With loans and solar panels from China, the massive solar park has been opened a year and is already powering the surrounding areas. Now the Chinese supplier is pushing for an expansion.

960,000 solar panels have been installed at the Cauchari park

Silvia Naishtat

CAUCHARI — Driving across the border with Chile into the northwest Argentine department of Susques, you may spot what looks like a black mass in the distance. Arriving at a 4,000-meter altitude in the municipality of Cauchari, what comes into view instead is an assembly of 960,000 solar panels. It is the world's highest photovoltaic (PV) park, which is also the second biggest solar energy facility in Latin America, after Mexico's Aguascalientes plant.

Spread over 800 hectares in an arid landscape, the Cauchari park has been operating for a year, and has so far turned sunshine into 315 megawatts of electricity, enough to power the local provincial capital of Jujuy through the national grid.

It has also generated some $50 million for the province, which Governor Gerardo Morales has allocated to building 239 schools.
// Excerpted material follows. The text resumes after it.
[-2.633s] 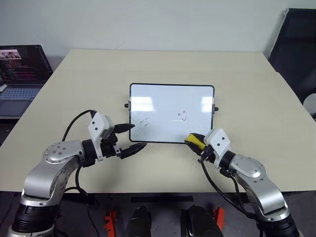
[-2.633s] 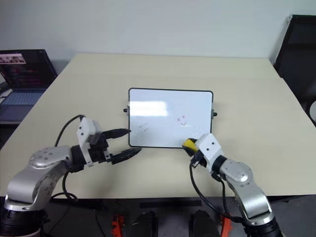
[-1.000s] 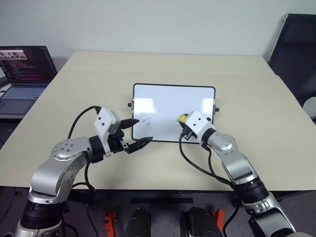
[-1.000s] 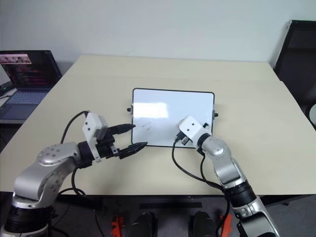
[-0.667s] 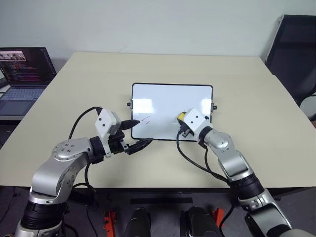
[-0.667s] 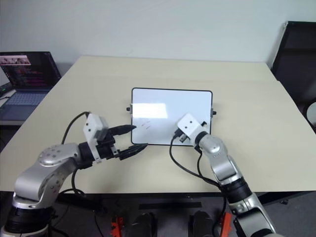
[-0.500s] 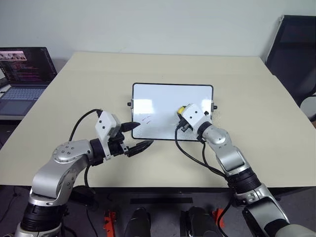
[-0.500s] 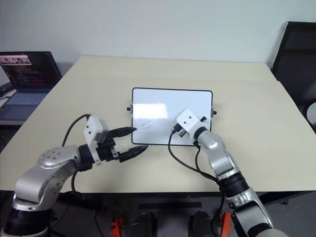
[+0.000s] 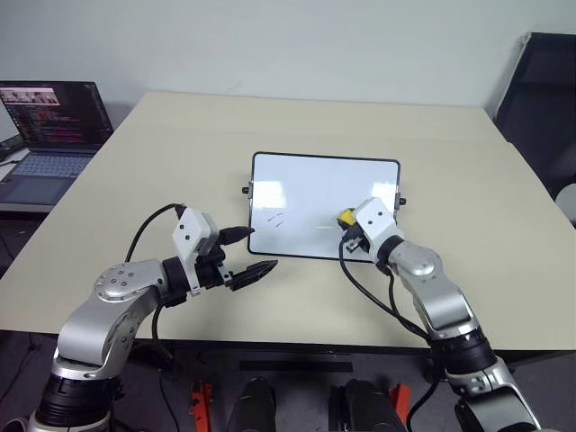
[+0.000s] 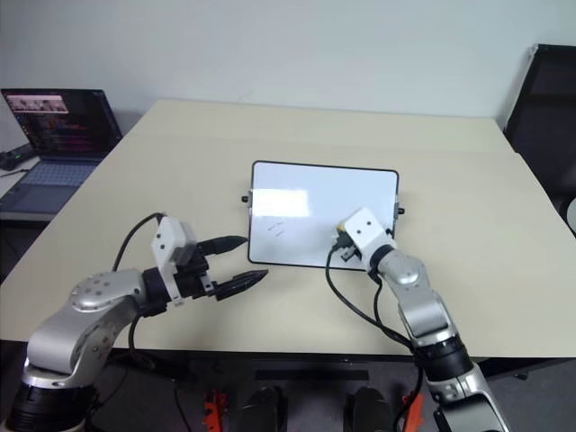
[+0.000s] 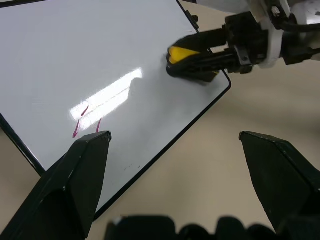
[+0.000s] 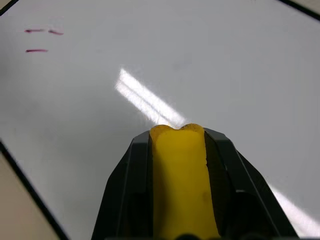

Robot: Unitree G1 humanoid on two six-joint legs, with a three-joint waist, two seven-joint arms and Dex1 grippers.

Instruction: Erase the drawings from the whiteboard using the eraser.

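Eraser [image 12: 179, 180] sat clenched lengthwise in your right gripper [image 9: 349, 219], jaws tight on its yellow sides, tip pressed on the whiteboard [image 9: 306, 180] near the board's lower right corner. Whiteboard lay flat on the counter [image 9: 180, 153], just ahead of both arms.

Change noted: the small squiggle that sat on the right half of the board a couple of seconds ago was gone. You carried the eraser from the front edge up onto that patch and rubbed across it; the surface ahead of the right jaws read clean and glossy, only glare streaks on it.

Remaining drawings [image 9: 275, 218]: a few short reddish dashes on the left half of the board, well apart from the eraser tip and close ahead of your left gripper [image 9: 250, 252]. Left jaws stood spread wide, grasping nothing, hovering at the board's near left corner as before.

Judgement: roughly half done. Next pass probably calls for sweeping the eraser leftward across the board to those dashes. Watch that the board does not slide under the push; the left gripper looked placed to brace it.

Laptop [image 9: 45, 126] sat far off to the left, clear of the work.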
Abundant sunshine, low temperatures

The physicist Martín Albornoz says Cauchari, which means "link to the sun," is exposed to the best solar radiation anywhere. The area has 260 days of sunshine, with no smog and relatively low temperatures, which helps keep the panels in optimal conditions.
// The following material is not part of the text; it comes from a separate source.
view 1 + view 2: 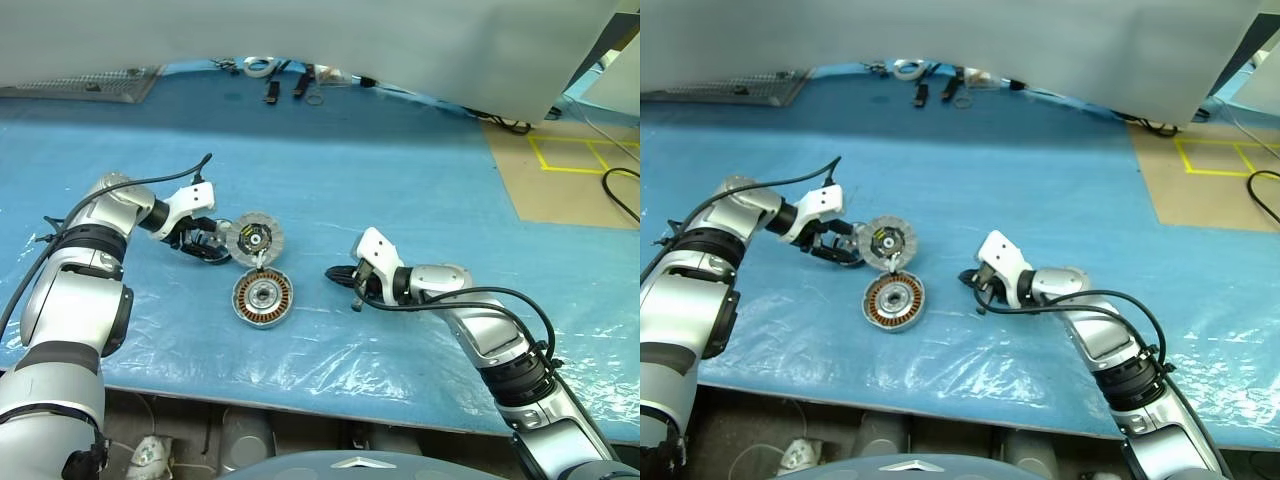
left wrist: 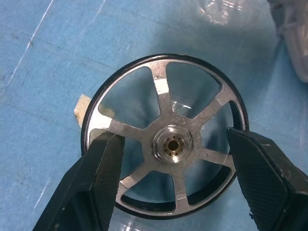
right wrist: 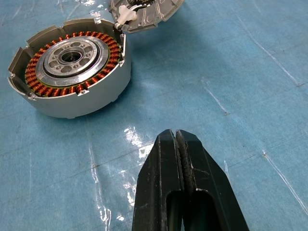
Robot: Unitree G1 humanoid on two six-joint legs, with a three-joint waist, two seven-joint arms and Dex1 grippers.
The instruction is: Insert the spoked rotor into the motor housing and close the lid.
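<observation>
Spoked rotor is sitting between the left gripper's two black fingers, which are bracketing its rim on either side in what looks like a grip at the rim, likely so the hub stays free to seat. Motor housing is lying windings-up on the blue table cover, its lid propped just behind and clear of the mouth. Right gripper is resting nearby, its fingers pressed together on nothing.

My arms are silver-grey shells with black joint bands and white wrist housings. A black cable loops along each forearm. The right gripper has flat black fingers, their inner pads apparently ribbed; the left gripper matches.
</observation>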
Its construction began with a loan of more than $331 million from China's Eximbank, which allowed the purchase of panels made in Shanghai. They arrived in Buenos Aires in 2,500 containers and were later trucked a considerable distance to the site in Cauchari . This was a titanic project that required 1,200 builders and 10-ton cranes, but will save some 780,000 tons of CO2 emissions a year.
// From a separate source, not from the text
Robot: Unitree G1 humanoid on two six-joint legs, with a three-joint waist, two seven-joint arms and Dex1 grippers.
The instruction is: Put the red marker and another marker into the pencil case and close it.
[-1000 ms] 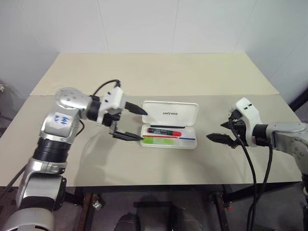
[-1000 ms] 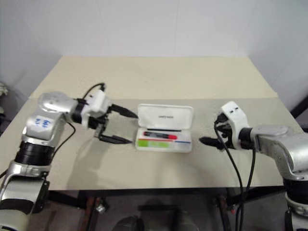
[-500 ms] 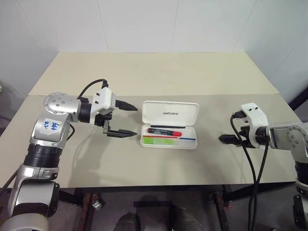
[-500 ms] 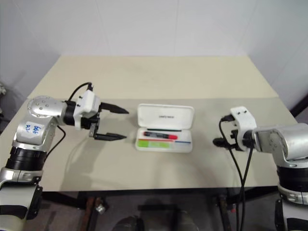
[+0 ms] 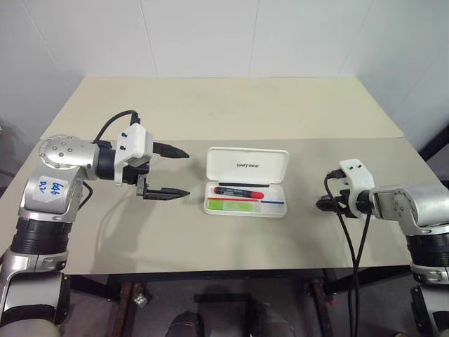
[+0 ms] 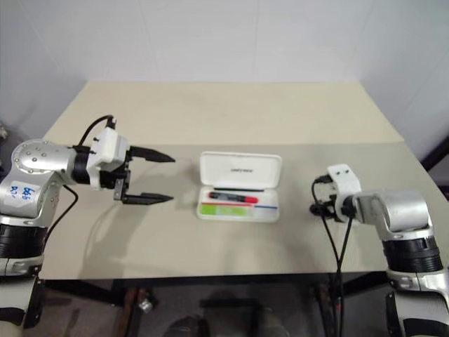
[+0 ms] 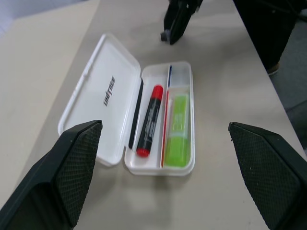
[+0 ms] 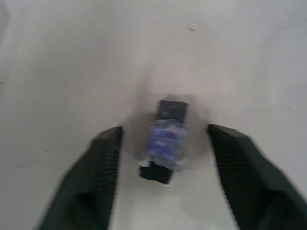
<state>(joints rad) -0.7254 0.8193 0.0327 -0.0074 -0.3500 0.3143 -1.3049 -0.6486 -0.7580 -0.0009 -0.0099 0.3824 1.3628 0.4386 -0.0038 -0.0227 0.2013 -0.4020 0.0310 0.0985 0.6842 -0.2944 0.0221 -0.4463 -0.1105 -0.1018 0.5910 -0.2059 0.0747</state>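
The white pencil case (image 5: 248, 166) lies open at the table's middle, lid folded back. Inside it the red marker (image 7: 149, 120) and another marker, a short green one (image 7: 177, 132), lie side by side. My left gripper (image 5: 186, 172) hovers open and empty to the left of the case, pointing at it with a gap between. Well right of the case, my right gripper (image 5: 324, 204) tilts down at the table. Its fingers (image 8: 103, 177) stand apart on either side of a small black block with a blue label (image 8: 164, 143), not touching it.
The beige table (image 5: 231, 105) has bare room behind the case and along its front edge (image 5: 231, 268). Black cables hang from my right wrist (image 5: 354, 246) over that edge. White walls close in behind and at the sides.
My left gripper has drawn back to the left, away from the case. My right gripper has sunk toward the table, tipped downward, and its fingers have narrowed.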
It is now run by 60 technicians. Its panels, with a 25-year guarantee, follow the sun's path and are cleaned twice a year. The plant is expected to have a service life of 40 years. Its choice of location was based on power lines traced in the 1990s to export power to Chile, now fed by the park.

Chinese engineers working in an office at the Cauchari park


Chinese want to expand

The plant belongs to the public-sector firm Jemse (Jujuy Energía y Minería), created in 2011 by the province's then governor Eduardo Fellner. Jemse's president, Felipe Albornoz, says that once Chinese credits are repaid in 20 years, Cauchari will earn the province $600 million.

The Argentine Energy ministry must now decide on the park's proposed expansion. The Chinese would pay in $200 million, which will help install 400,000 additional panels and generate enough power for the entire province of Jujuy.

The park's CEO, Guillermo Hoerth, observes that state policies are key to turning Jujuy into a green province. "We must change the production model. The world is rapidly cutting fossil fuel emissions. This is a great opportunity," Hoerth says.

The province's energy chief, Mario Pizarro, says in turn that Susques and three other provincial districts are already self-sufficient with clean energy, and three other districts would soon follow.